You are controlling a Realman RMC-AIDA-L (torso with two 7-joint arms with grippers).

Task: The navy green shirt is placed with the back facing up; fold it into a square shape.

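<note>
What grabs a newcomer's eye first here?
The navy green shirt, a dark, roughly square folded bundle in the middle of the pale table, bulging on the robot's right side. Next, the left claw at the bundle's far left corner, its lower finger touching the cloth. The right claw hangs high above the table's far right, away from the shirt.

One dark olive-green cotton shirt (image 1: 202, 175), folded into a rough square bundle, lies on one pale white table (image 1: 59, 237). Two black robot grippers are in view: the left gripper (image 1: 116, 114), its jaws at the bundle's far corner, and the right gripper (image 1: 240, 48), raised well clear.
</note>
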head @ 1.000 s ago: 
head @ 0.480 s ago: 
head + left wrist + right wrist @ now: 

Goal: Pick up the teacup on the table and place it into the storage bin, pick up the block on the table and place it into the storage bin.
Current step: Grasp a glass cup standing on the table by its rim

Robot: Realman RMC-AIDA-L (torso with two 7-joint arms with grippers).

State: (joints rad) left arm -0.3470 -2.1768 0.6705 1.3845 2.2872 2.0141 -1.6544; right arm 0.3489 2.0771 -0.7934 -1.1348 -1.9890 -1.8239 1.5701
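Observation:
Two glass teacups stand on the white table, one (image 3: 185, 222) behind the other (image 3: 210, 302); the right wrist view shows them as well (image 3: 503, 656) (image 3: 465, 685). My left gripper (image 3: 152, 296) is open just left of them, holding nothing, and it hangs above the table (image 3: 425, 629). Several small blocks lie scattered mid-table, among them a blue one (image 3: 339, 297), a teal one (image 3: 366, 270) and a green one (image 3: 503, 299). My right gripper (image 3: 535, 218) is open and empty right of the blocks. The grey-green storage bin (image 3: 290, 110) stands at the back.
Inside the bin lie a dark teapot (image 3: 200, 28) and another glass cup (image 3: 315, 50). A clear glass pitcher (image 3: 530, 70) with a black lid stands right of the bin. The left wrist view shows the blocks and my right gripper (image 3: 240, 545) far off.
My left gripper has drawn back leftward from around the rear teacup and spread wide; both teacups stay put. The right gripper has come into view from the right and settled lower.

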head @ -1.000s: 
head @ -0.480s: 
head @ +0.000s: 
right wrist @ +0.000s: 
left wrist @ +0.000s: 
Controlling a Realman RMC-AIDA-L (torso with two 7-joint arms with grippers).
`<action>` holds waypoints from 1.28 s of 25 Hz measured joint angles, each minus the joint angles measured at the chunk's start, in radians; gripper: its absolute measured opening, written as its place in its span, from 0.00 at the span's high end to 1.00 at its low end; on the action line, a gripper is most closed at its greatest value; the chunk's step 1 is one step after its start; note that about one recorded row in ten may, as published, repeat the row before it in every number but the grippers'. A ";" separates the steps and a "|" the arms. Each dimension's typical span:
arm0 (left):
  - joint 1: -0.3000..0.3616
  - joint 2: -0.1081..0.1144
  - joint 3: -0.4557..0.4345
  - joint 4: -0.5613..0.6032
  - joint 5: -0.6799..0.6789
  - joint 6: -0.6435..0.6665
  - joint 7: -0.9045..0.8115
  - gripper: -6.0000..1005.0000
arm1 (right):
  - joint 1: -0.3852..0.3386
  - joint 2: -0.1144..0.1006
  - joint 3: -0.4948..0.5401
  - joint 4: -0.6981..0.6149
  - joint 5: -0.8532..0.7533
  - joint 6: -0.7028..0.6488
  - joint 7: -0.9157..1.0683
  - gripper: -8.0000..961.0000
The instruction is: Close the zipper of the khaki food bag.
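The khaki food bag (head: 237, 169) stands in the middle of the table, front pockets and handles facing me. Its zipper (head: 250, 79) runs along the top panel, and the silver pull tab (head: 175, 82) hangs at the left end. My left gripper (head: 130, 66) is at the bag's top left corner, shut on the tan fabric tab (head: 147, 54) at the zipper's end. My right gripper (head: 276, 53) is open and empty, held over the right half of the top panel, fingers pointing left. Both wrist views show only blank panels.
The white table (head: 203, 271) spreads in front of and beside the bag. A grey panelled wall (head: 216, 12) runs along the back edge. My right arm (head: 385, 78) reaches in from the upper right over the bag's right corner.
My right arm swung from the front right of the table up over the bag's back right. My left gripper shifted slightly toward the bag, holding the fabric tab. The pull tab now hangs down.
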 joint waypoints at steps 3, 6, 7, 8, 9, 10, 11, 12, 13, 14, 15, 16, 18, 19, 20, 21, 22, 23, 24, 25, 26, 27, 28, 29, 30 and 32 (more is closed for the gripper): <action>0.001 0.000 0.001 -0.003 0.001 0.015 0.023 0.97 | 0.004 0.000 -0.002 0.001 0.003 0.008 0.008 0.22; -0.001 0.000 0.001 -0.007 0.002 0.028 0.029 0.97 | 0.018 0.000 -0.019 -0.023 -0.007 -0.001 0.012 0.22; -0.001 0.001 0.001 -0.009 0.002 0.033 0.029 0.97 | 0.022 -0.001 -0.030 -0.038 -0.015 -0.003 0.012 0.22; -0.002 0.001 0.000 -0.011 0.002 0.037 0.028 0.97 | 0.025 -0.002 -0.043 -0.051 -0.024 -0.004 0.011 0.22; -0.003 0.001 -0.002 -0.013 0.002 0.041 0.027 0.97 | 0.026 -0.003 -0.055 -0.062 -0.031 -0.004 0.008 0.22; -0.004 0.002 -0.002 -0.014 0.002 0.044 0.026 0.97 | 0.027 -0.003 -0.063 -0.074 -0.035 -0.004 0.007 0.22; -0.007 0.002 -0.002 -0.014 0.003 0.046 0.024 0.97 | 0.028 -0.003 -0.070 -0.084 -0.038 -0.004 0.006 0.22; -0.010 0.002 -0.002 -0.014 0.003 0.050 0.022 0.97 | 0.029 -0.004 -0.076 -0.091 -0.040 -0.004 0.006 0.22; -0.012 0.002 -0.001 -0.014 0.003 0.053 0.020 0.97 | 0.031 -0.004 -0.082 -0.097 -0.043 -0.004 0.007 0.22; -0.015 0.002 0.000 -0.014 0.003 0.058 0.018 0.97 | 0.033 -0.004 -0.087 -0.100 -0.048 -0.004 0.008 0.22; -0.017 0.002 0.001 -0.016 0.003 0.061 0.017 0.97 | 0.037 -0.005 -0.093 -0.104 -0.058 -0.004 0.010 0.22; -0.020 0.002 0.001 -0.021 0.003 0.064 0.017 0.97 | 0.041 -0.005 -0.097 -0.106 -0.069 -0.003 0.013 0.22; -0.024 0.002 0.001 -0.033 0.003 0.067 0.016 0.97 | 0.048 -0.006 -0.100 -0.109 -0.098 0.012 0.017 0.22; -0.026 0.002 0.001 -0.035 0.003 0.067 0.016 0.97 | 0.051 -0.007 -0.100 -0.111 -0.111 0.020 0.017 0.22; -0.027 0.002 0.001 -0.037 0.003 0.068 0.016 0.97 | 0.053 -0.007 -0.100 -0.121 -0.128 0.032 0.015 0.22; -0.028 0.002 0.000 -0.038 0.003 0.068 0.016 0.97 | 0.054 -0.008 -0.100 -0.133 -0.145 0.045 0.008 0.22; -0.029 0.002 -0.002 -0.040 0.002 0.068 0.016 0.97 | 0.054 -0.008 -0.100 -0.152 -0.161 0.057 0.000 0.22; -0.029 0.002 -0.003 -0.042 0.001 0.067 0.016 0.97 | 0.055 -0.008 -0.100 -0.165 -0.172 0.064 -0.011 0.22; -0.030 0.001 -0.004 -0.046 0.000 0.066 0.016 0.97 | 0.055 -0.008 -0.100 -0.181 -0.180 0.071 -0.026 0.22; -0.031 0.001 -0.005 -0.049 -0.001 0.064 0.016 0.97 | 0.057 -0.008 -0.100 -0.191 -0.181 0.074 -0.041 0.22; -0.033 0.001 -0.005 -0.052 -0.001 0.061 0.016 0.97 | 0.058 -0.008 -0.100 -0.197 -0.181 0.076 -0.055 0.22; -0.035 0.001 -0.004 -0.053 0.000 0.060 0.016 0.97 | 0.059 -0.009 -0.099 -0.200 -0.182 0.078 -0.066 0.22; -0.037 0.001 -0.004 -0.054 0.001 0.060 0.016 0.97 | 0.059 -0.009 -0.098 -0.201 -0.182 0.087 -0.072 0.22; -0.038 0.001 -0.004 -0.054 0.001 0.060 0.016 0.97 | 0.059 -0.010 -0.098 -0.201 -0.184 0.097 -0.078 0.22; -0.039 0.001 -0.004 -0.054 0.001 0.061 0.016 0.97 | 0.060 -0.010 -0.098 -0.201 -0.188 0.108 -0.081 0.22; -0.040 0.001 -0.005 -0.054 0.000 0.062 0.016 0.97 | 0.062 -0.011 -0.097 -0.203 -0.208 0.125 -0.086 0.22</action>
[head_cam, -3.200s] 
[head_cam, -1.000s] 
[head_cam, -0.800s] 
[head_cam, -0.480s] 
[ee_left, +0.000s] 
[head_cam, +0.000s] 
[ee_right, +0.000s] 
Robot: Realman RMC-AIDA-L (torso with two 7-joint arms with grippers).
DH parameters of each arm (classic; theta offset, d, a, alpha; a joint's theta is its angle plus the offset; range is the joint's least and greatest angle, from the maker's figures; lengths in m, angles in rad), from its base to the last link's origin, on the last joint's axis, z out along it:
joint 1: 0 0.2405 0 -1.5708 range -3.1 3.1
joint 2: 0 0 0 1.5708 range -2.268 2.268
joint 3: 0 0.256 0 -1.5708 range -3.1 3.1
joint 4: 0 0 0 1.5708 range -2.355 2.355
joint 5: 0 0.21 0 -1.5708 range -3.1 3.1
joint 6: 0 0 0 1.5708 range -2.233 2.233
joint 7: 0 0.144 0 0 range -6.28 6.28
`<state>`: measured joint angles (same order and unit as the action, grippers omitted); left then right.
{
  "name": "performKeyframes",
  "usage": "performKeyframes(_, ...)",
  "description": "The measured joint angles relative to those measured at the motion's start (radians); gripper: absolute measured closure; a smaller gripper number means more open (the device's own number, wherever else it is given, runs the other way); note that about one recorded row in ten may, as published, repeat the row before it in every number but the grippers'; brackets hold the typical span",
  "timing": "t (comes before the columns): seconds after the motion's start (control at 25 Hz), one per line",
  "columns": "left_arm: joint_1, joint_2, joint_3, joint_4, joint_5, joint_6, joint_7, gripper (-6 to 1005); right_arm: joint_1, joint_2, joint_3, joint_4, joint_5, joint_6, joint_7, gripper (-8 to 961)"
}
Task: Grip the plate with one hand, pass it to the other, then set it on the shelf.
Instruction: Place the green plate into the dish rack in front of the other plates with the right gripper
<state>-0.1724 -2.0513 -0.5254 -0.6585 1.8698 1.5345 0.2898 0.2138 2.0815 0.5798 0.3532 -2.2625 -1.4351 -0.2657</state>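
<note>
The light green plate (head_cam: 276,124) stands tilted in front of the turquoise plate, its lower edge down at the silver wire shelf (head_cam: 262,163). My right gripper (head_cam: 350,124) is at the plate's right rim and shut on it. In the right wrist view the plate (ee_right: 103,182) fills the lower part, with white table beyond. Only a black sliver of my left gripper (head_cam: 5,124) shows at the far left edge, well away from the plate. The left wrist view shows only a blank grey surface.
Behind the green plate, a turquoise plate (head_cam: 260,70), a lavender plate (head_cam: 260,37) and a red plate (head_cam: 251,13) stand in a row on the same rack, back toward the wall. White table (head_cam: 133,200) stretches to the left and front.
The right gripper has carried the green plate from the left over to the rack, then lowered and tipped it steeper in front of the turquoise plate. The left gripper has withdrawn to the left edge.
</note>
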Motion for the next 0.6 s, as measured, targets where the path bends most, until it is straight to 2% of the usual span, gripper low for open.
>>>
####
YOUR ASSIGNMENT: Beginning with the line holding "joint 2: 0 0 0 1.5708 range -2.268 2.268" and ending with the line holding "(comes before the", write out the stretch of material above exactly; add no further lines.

WRITTEN ANSWER:
joint 2: 0 0 0 1.5708 range -2.268 2.268
joint 3: 0 0.256 0 -1.5708 range -3.1 3.1
joint 4: 0 0 0 1.5708 range -2.355 2.355
joint 5: 0 0.21 0 -1.5708 range -3.1 3.1
joint 6: 0 0 0 1.5708 range -2.233 2.233
joint 7: 0 0.144 0 0 range -6.28 6.28
`<state>`: measured joint angles (same order and unit as the action, grippers omitted); left then right.
{
  "name": "performKeyframes",
  "usage": "performKeyframes(_, ...)",
  "description": "The measured joint angles relative to those measured at the motion's start (radians); gripper: absolute measured closure; a smaller gripper number means more open (the device's own number, wherever else it is given, runs the other way); note that about one recorded row in ten may, as published, repeat the row before it in every number but the grippers'; brackets hold the typical span",
  "timing": "t (comes before the columns): seconds after the motion's start (control at 25 Hz), one per line",

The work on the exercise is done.